4.2 (\(\in , \in \vee {\,q}\))-Fuzzy Positive Implicative Filters

Definition 4.2

Let X be an FI-algebra. A (\(\in , \in \vee {\,q}\))-fuzzy filter f in X is called a (\(\in , \in \vee {\,q}\))-fuzzy positive implicative filter, if it satisfies the following condition:

(F11) \((\forall {x, y, z}\in {X})(f(y)\geqslant \min \{f(x), f(x\rightarrow ((y\rightarrow {z})\rightarrow {y})), 0.5\})\).

The set of all (\(\in , \in \vee {\,q}\))-fuzzy positive implicative filters in X is denoted by \(\mathbf{FPIF }(X)\).

Example 4.2

Let \(X=\{0, a, b, 1\}\). The operator \(\rightarrow _2\) on X is defined in Table 2.

Table 2 Definition of \(\rightarrow _{2}\) on X

Then \((X, \rightarrow _{2}, 0)\) is an FI-algebra. Define a fuzzy set on X by \(f(0)=0.3,f(a)=f(b)=f(1)=0.8\), it is easy to verify that \(f\in \mathbf{FPIF }(X)\).

Theorem 4.2

Let X be an FI-algebra, \(f\in \mathbf{FF }(X)\). Consider the conditions:

  • (F12) \((\forall {x, y}\in {X})(f(x)\geqslant \min \{f((x\rightarrow {y})\rightarrow {x}), 0.5\})\);

  • (F13) \((\forall {x}\in {X})(f(x)\geqslant \min \{f(x^{\prime }\rightarrow {x}), 0.5\})\);

  • (F14) \((\forall {x, y, z}\in {X})(f((x^{\prime }\rightarrow {x})\rightarrow {x})\geqslant \min \{f(1), 0.5\})\).

Then \(f\in \mathbf{FPIF }(X)\Leftrightarrow \)(F12)\(\Leftrightarrow \)(F13)\(\Leftrightarrow \) (F14).

Proof

\(f\in \mathbf{FPIF }(X)\Rightarrow \)(F12): Assume that \(f\in \mathbf{FPIF }(X)\). Then by using (F11) and (F3) we have that \(f(x)\geqslant \min \{f(1), f(1\rightarrow ((x\rightarrow {y})\rightarrow {x})), 0.5\} =\min \{f(1), f((x\rightarrow {y})\rightarrow {x}), 0.5\}=\min \{f((x\rightarrow {y})\rightarrow {x}), 0.5\}\). So, (F12) holds.
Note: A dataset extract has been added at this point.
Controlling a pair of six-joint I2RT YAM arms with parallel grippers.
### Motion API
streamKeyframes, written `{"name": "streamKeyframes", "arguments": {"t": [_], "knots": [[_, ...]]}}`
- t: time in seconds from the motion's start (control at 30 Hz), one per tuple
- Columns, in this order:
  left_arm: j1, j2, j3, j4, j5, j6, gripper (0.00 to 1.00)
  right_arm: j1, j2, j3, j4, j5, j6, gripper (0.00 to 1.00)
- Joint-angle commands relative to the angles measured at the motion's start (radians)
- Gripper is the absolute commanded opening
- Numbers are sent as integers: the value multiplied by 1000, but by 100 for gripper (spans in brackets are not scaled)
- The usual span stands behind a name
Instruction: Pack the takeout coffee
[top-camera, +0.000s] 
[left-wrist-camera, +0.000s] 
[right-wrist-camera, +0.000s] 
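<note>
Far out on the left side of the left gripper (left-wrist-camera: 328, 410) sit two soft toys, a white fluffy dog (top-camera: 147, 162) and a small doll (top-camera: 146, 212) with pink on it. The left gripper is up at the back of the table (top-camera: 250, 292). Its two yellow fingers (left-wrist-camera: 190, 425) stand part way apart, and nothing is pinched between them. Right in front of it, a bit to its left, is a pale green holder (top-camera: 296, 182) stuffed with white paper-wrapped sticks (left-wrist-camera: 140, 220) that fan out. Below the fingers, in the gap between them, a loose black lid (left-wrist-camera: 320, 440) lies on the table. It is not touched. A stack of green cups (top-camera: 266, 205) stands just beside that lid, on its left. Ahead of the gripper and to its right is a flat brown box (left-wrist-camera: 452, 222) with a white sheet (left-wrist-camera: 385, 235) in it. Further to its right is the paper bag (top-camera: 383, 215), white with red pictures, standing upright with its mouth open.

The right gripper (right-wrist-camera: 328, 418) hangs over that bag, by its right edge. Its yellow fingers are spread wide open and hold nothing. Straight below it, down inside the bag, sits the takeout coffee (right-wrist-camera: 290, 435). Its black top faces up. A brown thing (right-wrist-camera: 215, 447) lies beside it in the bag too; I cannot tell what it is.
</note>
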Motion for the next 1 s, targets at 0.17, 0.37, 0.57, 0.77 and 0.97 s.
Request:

(F12)\(\Rightarrow {f}\in \mathbf{FPIF }(X)\): Assume \(f\in \mathbf{FF }(X)\) and (F12) holds. Then for all \(x, y, z\in {X}\), by (F4) we have that \(f(y)\geqslant \min \{f((y\rightarrow {z})\rightarrow {y}), 0.5\}\geqslant \min \{f(x), f(x\rightarrow ((y\rightarrow {z})\rightarrow {y})), 0.5\}\). That is (F11) holds and so \(f\in \mathbf{FPIF }(X)\).

(F12)\(\Rightarrow \)(F13): Putting \(y=0\) in (F12), one gets (F13).
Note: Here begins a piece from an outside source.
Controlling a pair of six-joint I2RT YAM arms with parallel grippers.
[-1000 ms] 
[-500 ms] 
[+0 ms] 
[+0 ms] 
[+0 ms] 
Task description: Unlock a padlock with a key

(F13)\(\Rightarrow \)(F12): By (I\(_{10}\)) we have \(x^{\prime }=x\rightarrow 0\le {x}\rightarrow {y}\). By (I\(_{10}\)) again we get \((x\rightarrow {y})\rightarrow {x}\le {x^{\prime }}\rightarrow {x}\). By (F13) and (F5) we further have \(f(x)\geqslant \min \{f(\lnot {x}\rightarrow {x}), 0.5\}\geqslant \min \{f((x\rightarrow {y})\rightarrow {x}), 0.5\}\), i.e., (F12) holds.

(F14)\(\Rightarrow \)(F12): Assume \(f\in \mathbf{FF }(X)\) and (F14) holds. Since by (I\(_{10}\)) we have \(x\rightarrow 0\le {x}\rightarrow {y}\) and \((x\rightarrow {y})\rightarrow {x}\le (x\rightarrow 0)\rightarrow {x}=x^{\prime }\rightarrow {x}\). By (F5) we get \(f(x^{\prime }\rightarrow {x})\geqslant \min \{f((x\rightarrow {y})\rightarrow {x}), 0.5\}\). Thus by (F4) and (F14), we have \(f(x)\geqslant \min \{f(\lnot {x}\rightarrow {x}), f((x^{\prime }\rightarrow {x})\rightarrow {x}), 0.5\} \geqslant \min \{\min \{f((x\rightarrow {y})\rightarrow {x}), 0.5\}, \min \{f(1), 0.5\}, 0.5\} =\min \{f((x\rightarrow {y})\rightarrow {x}), f(1), 0.5\}=\min \{f((x\rightarrow {y})\rightarrow {x}), 0.5\}\). So, (F12) holds.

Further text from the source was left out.